Building Tahiti & The Southern Islands

Now that we’ve had a chance to go over the basis of the Graphics Core Next architecture, let’s talk about the finished products.

Today AMD will be launching Tahiti, the first GPU of the Southern Islands family. Southern Islands will initially be composed of 3 GPUs: Tahiti, Pitcairn, and Cape Verde. Tahiti is the largest and most powerful member of the Southern Islands family, while Pitcairn and Cape Verde get progressively smaller.  AMD has not yet announced the branding or launch dates for Pitcarn and Cape Verde, but it typically takes AMD around 6 months to launch a complete family. As such it’s reasonable to expect that all 3 GPUs will have launched by the end of June although there’s a good likelihood of it happening sooner than that.

All 3 GPUs are based on the GCN architecture, and as family members will have similar features while varying the number of functional units accordingly. Along with the architecture change Southern Islands brings with it a slew of additional features that we’ll get to in the following pages, including Partially Resident Texture (PRT) support, PCIe 3.0, FastHDMI, Direct3D 11.1, and AMD’s fixed-function H.264 encoder, the Video Codec Engine.

But today is all about Tahiti, so let’s get down to business.

As we quickly covered in our introduction, Tahiti is a 4.31B transistor GPU based on the GCN architecture and built on TSMC’s new 28nm High-K process.  Due to TSMC canceling their 32nm process last year AMD has had to wait over 2 years for the next full node rather than taking advantage of the half-node process as they typically do, and as a result the jump from Cayman at 40nm to Tahiti at 28nm is much bigger than with past product launches. Whereas Cayman had 2.64B transistors and a die size of 389mm2, Tahiti has a whopping 63% more transistors than Cayman and yet it’s still smaller, coming in at a slightly more petite 365mm2.


GPU Die Size Comparison

At this point AMD hasn’t provided us with the typical board power values for 7970, but we do know that PowerTune is limited to 250W. In terms of design 7970 is clearly intended to work in similar environments as the 6970, in which case power consumption should be similar to the 6970.

Interestingly enough however we’re hearing that 7970 cards are proving to be very overclockable, which is a good sign for the state of TSMC’s 28nm process, and at the same time a bit distressing. Moore’s Law has continued to hold with respect to transistor density, but the power consumption benefits of using smaller nodes has continued to wane. Having a lot of overclocking headroom means that the 7970 has the potential to be much faster, but it also means that the 7970 (and 28nm GPUs in general) are going to be bottlenecked by power.
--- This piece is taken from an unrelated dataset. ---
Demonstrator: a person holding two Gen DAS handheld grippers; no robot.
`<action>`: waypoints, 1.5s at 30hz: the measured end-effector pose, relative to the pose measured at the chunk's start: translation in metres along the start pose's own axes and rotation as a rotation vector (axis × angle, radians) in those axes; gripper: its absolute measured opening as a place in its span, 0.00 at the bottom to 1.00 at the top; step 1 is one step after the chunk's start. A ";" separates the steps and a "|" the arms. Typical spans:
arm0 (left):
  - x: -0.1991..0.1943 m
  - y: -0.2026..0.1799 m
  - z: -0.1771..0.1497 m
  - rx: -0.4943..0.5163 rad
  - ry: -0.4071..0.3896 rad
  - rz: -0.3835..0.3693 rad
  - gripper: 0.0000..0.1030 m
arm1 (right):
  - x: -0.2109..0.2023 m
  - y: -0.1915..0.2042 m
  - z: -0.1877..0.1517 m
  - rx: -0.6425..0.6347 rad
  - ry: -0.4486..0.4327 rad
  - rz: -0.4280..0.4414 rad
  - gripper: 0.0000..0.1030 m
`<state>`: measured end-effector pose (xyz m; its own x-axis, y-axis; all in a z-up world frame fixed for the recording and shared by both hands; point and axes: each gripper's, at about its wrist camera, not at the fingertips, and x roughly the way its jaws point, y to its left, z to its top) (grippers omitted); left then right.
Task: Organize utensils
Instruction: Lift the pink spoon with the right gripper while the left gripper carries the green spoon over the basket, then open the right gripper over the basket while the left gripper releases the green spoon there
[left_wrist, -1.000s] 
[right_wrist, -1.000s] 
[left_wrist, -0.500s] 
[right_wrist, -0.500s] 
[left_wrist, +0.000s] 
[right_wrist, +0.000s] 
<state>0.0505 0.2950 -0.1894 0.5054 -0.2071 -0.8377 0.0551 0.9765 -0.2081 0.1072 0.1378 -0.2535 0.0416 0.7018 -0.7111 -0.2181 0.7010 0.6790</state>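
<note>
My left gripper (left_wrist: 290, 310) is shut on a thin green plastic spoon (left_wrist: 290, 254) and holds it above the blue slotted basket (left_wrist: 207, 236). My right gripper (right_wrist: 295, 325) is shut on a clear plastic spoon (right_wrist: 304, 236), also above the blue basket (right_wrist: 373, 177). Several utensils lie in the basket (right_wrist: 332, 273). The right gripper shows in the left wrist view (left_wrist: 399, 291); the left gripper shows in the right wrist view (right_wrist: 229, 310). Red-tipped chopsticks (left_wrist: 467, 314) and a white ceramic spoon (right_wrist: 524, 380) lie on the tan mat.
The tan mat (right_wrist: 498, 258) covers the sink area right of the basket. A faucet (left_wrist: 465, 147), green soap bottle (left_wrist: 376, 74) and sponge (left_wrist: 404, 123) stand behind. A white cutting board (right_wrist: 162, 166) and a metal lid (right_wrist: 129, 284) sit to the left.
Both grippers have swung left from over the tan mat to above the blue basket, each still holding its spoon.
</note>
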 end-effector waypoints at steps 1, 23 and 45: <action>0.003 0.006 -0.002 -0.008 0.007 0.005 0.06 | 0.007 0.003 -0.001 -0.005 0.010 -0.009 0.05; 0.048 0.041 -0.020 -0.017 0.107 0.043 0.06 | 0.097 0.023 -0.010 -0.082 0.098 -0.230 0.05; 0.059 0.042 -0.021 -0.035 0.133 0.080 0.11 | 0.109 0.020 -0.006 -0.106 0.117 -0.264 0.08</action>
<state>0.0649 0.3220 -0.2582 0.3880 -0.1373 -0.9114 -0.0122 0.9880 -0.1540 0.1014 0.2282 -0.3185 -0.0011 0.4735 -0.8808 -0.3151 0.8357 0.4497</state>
In which case seeing as how we’re already approaching 300W with single-GPU video cards, the performance gains realized from future fabrication processes would be limited to the ever diminishing returns on power consumption improvements.

Diving deeper into Tahiti, as per the GCN architecture Tahiti’s 2048 SPs are organized into 32 Compute Units. Each of these CUs contains 4 texture units and 4 SIMD units, along with a scalar unit and the appropriate cache and registers. At the 7970’s core clock of 925MHz this puts Tahiti’s theoretical FP32 compute performance at 3.79TFLOPs, while its FP64 performance is ¼ that at 947GFLOPs. As GCN’s FP64 performance can be configured for 1/16, ¼, or ½ its FP32 performance it’s not clear at this time whether the 7970’s ¼ rate was a hardware design decision for Tahiti or a software cap that’s specific to the 7970. However as it’s obvious that Tahiti is destined to end up in a FireStream card we will no doubt find out soon enough.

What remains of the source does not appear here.